Dalton v. Dalton (Lawyers Weekly No. 012-007-18, 14 pp.) (Robert Hunter Jr., J.) Appealed from Onslow County District Court (Sarah Seaton, J.) N.C. App. Unpub.
Holding: While an owner’s unsubstantiated opinion as to the value of his property is insufficient, plaintiff here based his opinion as to the value of the parties’ properties on previous appraisals and/or comparable sales; therefore, plaintiff’s opinion was substantiated, and the trial court erred when it concluded that it could only value the properties based on current appraisals.
The trial court’s equitable distribution order is vacated and remanded.
Even though the amortization schedule for the parties’ first rental property showed the payoff amount to be $72,244.43, plaintiff testified that he was behind on his loan payments, which was permitted because his parents held the note. He contends the actual amount due on the loan was $80,413. The trial court should have entered, but failed to enter, specific findings indicating how it determined the value of the property in light of the conflicting evidence presented.
With regard to the parties’ marital residence, plaintiff’s post-separation mortgage payments were active decreases in the marital debt, so – contrary to the trial court’s finding – these payments do not constitute divisible property. Of course, the trial court may properly consider plaintiff’s exclusive use of the marital home as a distributional factor.
Plaintiff next contends the trial court incorrectly concluded that it could only value the parties’ properties based on appraisals. Plaintiff cites Responsible Citizens v. City of Asheville, 308 N.C. 205, 302 S.E.2d 204 (1983), for the proposition that “an owner is entitled to testify to the value of his own property unless it affirmatively appears that the owner does not know the value. . . .”

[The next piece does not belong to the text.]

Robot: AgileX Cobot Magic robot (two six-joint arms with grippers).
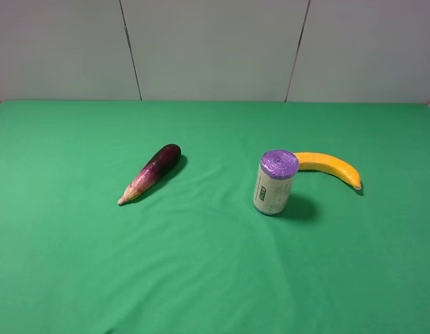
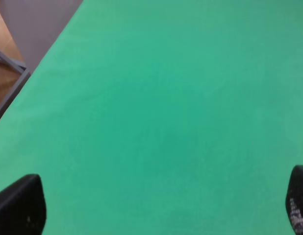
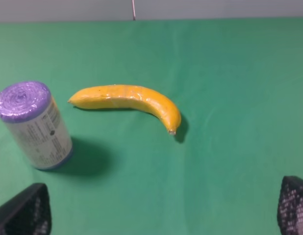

While this may have been the general rule, our Supreme Court in United Community Bank (Georgia) v. Wolfe, 799 S.E.2d 269 (2017) (Lawyers Weekly No. 010-035-17) held, in the context of a summary judgment motion concerning application of the anti-deficiency statute, that merely “asserting an unsubstantiated opinion regarding the foreclosed property’s value is insufficient.” The same principle is true concerning the value of property in the context of an equitable distribution hearing – an unsubstantiated opinion is insufficient.
However, plaintiff based his opinion of the parties’ three properties on prior appraisals and/or comparable sales. Thus, his opinion was substantiated.
Finally, the trial court distributed nearly all the marital property to plaintiff and ordered him to make a distributional payment to defendant. The trial court erred when it failed to enter findings of fact indicating an in-kind distribution would not be equitable.
In sum, the trial court incorrectly valued several properties and erred in failing to make several findings of fact. Therefore, we vacate and remand.